L’importanza del legame di attaccamento
Per Bowlby è molto importante che il legame di attaccamento si sviluppi in maniera adeguata, poiché dipende da questo un buon sviluppo della persona: stati di angoscia e depressione, in cui un soggetto si può imbattere durante l’età adulta, possono essere ricondotti a periodi in cui la persona ha fatto esperienza di disperazione, angoscia e distacco durante l’infanzia.
Secondo Bowlby, il modello di attaccamento, sviluppatosi durante i primi anni di vita, è qualcosa che va a caratterizzare la relazione stessa con la figura di riferimento durante l’infanzia. Questo diviene successivamente un aspetto della personalità e un modello relazionale per i futuri rapporti. A dimostrazione di questo vi è il concetto di cicli di privazione, che Bowlby già sottolineò nel suo lavoro per l’OMS nel 1951; dalle ricerche fatte, si accorse che un soggetto, con un’infanzia segnata da situazioni familiari negative, una volta diventato genitore, avrebbe avuto nei confronti del figlio comportamenti inappropriati e trascuranti. Rilevanti sono le difficoltà di sviluppo per i bambini che vivono fin dalla tenera età in istituti, di quanti vengono separati dalla figura di riferimento e di coloro che hanno a fianco un caregiver incapace di provvedere convenientemente alla loro cura.
Con questo Bowlby non intende affatto delineare percorsi di vita prestabiliti per soggetti che fanno simili esperienze negative.

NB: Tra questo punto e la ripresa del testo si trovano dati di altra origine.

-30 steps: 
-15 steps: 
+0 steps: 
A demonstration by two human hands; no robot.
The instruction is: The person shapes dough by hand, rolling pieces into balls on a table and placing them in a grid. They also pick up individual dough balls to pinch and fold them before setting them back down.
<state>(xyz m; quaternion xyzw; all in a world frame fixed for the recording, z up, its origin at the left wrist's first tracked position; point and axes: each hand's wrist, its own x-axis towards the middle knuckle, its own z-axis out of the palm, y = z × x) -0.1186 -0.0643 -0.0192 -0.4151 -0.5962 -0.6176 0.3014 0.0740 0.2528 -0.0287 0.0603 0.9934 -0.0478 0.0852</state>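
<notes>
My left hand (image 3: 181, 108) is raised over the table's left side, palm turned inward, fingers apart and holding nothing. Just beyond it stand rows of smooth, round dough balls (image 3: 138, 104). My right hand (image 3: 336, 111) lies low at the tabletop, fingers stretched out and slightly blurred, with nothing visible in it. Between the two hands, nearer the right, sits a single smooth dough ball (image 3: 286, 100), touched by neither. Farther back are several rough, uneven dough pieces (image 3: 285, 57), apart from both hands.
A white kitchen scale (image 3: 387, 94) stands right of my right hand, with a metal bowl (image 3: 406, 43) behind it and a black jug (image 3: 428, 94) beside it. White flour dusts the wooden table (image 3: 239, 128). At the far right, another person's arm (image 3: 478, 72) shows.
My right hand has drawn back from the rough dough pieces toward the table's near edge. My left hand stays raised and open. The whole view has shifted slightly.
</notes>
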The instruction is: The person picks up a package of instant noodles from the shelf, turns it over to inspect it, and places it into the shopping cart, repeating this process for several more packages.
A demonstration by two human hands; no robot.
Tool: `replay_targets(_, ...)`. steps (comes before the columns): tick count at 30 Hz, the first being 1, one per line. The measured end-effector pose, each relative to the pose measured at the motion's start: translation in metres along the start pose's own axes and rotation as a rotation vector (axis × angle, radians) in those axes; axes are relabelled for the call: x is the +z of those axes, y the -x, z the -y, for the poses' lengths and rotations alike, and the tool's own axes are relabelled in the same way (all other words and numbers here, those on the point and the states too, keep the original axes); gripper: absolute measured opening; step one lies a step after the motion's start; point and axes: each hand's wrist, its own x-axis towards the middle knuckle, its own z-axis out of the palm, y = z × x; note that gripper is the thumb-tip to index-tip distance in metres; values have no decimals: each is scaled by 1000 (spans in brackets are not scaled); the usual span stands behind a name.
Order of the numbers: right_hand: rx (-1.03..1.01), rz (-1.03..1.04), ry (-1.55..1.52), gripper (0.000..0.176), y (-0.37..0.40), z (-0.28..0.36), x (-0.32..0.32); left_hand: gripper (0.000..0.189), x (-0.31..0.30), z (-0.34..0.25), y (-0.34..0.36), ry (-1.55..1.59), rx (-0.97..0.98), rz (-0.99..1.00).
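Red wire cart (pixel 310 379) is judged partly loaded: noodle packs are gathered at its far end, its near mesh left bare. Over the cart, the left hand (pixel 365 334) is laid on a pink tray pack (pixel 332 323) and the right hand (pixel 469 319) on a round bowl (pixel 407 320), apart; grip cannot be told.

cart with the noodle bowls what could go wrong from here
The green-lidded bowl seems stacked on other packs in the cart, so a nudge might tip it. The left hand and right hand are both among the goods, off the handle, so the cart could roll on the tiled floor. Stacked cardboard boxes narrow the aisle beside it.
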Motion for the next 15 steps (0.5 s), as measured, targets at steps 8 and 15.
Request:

La separazione dalla figura materna, evento traumatico per un bambino, è vissuto ed ha diverse ripercussioni sulla vita dell’individuo a seconda della durata e del periodo in cui si verifica la separazione, delle capacità di resilienza del soggetto e delle caratteristiche dell’ambiente. La separazione dalla figura di riferimento si snoda, secondo le ricerche di Bowlby, in tre momenti – la protesta, la disperazione ed il distacco – ma può risultare più facile viverla e superarla se vi sono alcune circostanze favorevoli come la presenza di un fratello, la presenza di un’altra persona che riesce a sostituire in maniera ottimale il caregiver oppure un ambiente accogliente.